Puedo estar en el error, naturalmente; pero creo que el arranque de la empresa concienciada es anterior a los años 80, lo que tal vez reforzaría la idea del ciclo. No me refiero a meros indicios que con los años cristalizarían en la eclosión descrita por mi admirado García Reche en su citado artículo. En los años sesenta, y más en los setenta, las voces críticas ya se levantaban contra el espíritu de la gran corporación, o sea, ganar dinero como fin único. No sabría decir hasta qué punto Schumpeter influyó en la crítica. Ya entonces -como hacen hoy los grupos rebeldes más constructivos- se exigía un cambio de valores a las grandes entidades económicas. No se les discutía el fundamento de su existencia -el propio Schumpeter era un ferviente capitalista-, sino que se aferraran al mismo como esencia única. En realidad, y puesto que las grandes corporaciones se enfrentaban a los Estados-nación, se les exigía que asumieran muchas de las atribuciones tradicionales de los mismos: cuidado del medio ambiente, la no complicidad con los regímenes dictatoriales, con el racismo y la xenofobia; amén de la humanización de las condiciones laborales. Eran asimismo denunciadas las prácticas monopolistas, la calidad de los productos y un largo etcétera. No serían tan débiles las críticas, pues las empresas intentaron aplacarlas con la introducción de mejoras, si bien, generalmente, dentro de los confines de sus respectivos territorios nacionales. Lo que no desmiente el dictum de que el capital no tiene patria y sí un enorme poder de adaptación. Cabe entonces preguntarse hasta qué punto aquello fue cosmética y relaciones públicas como parte de la cosmética. Hay que ser cautos a la hora de enjuiciar si nos hallamos no ya ante una humanización, sino, simplemente, ante un sincero cambio de actitud; o bien, si sólo es cosmética.
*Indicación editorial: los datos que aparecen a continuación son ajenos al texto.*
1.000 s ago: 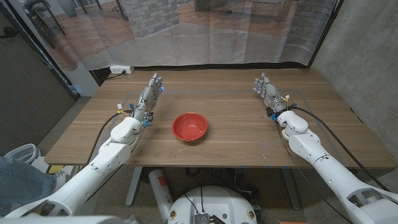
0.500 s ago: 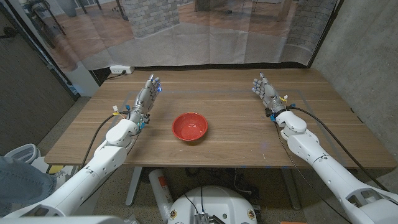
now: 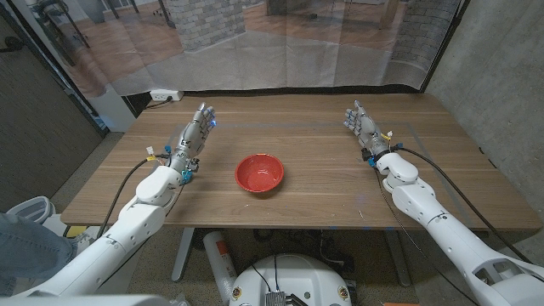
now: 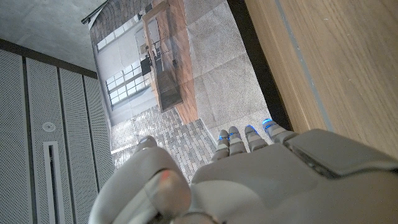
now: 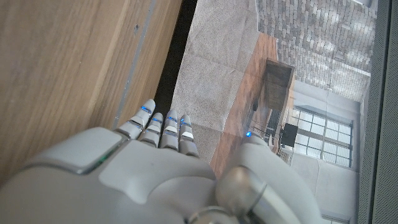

Puede tratarse, por otra parte, de un cambio de actitud no inspirado en los datos de la realidad. Los recursos naturales se agotan y en amplias zonas del mundo la población está alborotada. El fenómeno de la inmigración masiva es inquietante y amenaza con salpicar a unos y a otros. Occidente es una isla y a este paso no cabremos en la isla, mientras todo un continente -África- y parte de otros reúnen unas imposibles condiciones de vida. Por nuestro propio bien hay que actuar. Si tal es así, bienvenido sea esté lúcido egoísmo.
Cerca del 50% de las empresas internacionales ofrece informes sobre su compromiso social y medioambiental. Japón lidera el grupo, seguido por el Reino Unido y por los Estados Unidos. (No debe extrañar, pues son los países con mayor número de empresas transnacionales). Por EL PAÍS nos enteramos de que también España se incorpora lentamente a la lista. El Corte Inglés figura por cuarto año consecutivo en el número uno del Índice Merco. (Monitor Español de la Reputación Corporativa). Telefónica, Danone, Diaego España, entre otras, también se distinguen por más de una variable. Entre éstas figuran la "calidad del empleo, la ética y la responsabilidad social corporativa". Las dos últimas variables incluyen respeto al medio ambiente, es de suponer que no sólo el español, sino también el de los países en que operan.
Esta deriva fue desestimada por Heilbroner -y antes por el mismo Schumpeter-, pero García Reche, observador más cercano, podría estar en lo cierto. Que lo esté y se llegue a tiempo. Es vital para el mundo.
Manuel Lloris es doctor en Filosofía y Letras.